The police report is a critical document to your personal injury case. Ideally, it records every detail about the crash, listing witnesses, road conditions and the personal information of everyone involved. Without it, it’s very challenging to later pursue a personal injury claim.
But what if you’re too injured to ensure the police complete a thorough report? Or what if the crash isn’t serious and the other driver doesn’t even want to call 911?
What’s in a police report?
After a crash, the police will report to the scene, secure the site, deescalate any issues between the drivers involved and begin preparing an official report on the accident. The report will typically include:
- The time, date and location of the accident: This one seems obvious, but it proves that the accident did, in fact, occur.
- The contact and insurance information of the drivers involved, as well as witness contact information: You’ll need these details if you pursue a claim or if your version of events is contested.
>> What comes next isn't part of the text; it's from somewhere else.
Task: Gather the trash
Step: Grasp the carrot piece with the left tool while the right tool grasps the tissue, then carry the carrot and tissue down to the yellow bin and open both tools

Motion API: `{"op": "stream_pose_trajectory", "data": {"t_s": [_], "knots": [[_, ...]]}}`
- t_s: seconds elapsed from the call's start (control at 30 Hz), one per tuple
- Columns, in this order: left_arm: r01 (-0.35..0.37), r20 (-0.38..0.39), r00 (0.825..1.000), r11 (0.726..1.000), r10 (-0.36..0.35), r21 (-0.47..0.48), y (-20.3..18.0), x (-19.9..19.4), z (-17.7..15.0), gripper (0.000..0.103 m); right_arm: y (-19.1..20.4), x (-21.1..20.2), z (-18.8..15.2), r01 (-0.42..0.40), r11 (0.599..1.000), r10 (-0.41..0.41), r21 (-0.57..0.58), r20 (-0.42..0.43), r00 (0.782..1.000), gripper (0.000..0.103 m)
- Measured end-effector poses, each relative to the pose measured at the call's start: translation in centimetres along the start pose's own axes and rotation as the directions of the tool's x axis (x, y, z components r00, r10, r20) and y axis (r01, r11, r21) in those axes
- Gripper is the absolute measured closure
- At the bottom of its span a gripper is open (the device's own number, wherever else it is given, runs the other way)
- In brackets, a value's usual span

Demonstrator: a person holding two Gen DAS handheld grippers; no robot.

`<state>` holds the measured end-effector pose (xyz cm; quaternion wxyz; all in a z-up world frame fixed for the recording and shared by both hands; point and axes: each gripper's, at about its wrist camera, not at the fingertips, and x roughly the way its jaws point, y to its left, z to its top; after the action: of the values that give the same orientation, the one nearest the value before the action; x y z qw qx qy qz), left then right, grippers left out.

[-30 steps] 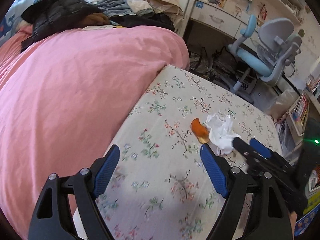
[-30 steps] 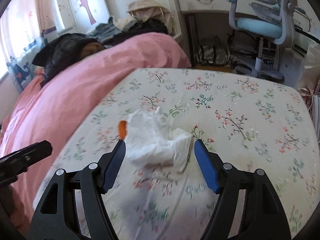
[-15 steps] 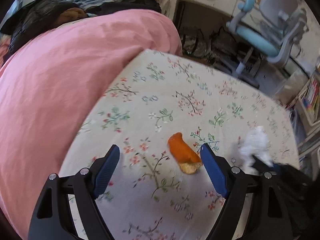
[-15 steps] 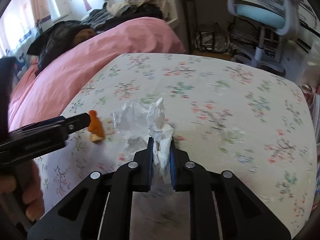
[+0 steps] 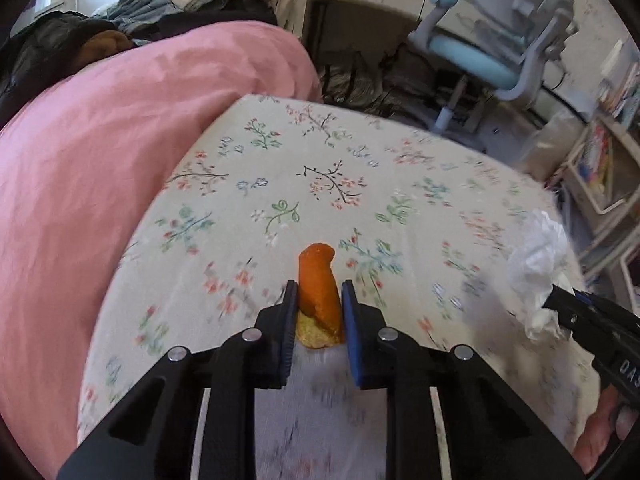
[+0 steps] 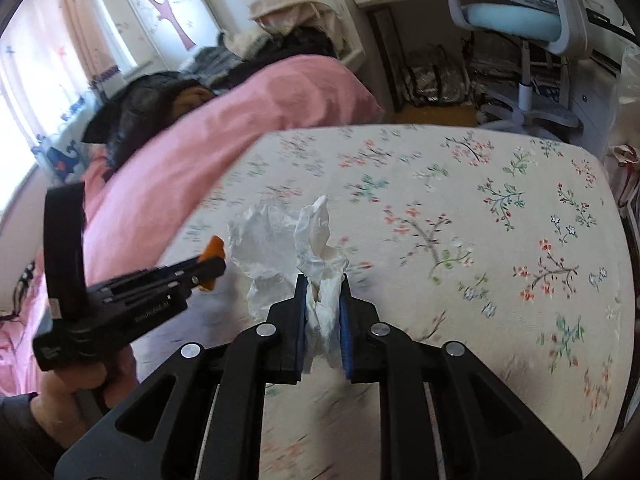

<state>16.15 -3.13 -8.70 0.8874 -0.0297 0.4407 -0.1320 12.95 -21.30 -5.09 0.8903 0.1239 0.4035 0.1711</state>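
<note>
An orange peel [image 5: 318,272] with a pale underside lies on the floral sheet [image 5: 332,160]. My left gripper [image 5: 318,296] is closing on it, and both blue pads touch its sides. From the right wrist view, the peel [image 6: 215,246] pokes out past the left gripper [image 6: 214,266]. A crumpled white tissue [image 6: 280,240] is lifted off the sheet [image 6: 500,240], pinched in my right gripper [image 6: 322,284], which is shut on it. In the left wrist view the tissue [image 5: 538,256] hangs at the right gripper's [image 5: 558,298] tip, at the right edge.
A pink duvet [image 5: 120,140] covers the bed's left side, with dark clothes [image 5: 60,40] piled behind it. Past the foot of the bed stand a blue-grey desk chair [image 5: 480,52], bags under a desk [image 5: 360,80] and a bookshelf [image 5: 600,160]. A hand [image 6: 76,384] holds the left gripper.
The left gripper moved up to the orange peel and closed around it. The right gripper shut on the tissue and lifted it away to the right.
</note>
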Motion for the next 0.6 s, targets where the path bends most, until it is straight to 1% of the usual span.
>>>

- Driver statements: This will give the officer a sense of what occurred and possibly an admission of guilt from the other driver.
- Information on injuries, damages and the narrative of the crash: The officer may include diagrams to map out what happened or photographs to document the scene.
- Notes on the weather: This will help determine if the other driver was failing to use caution in dangerous conditions.
- Whether any tickets were issued: If the other driver is ticketed at the scene, you’ll likely have a smoother road ahead with the insurance company.
The police report is important, but you should also document the scene yourself if you’re able. If it seems like the police are not planning to create a report, you may also politely ask them to do so. After the officer has finished writing the report, he or she will give you information on how to receive a copy. Collect the officer’s name, badge number, phone number and the number of the police report in case you have issues down the road.
If you’re hurt or disoriented, consider calling a friend or family member to help you document the scene and ensure the report is completed.
Why is it so important to have a police report?
Even if the crash seems minor, it’s still important to call 911 and obtain a police report. That’s because car crash injuries sometimes take time to present. Soreness may really be a soft tissue injury. A headache may be a traumatic brain injury. Without a police report confirming that the accident occurred, it will be challenging to file a claim with the at-fault driver’s insurance and get the treatment you need. It’s also possible that, without a police report, the other driver will blame you for the accident.
After reporting the crash to the at-fault driver’s insurance company, they’ll conduct their own investigation but draw heavily on the police report. If it’s clear that their insured driver was at fault, they’ll likely be quicker to offer a fair settlement. If you work with a personal injury attorney, your lawyer will also use the police report as a launching point for further investigation—contacting witnesses and possibly recreating the scene. Finally, if your case goes all the way to trial, the officer who created the report may testify, using the document to refresh his or her memory about what occurred.
Contact an Experienced Personal Injury Attorney at The King Firm
If you’ve been involved in a crash, don’t get talked out of calling 911 and obtaining a police report—even if the crash isn’t serious. At The King Firm, our team understands how car crash injuries can worsen over time. If you’ve been hurt and need help, contact us today at 229-515-8585 for a free case consultation.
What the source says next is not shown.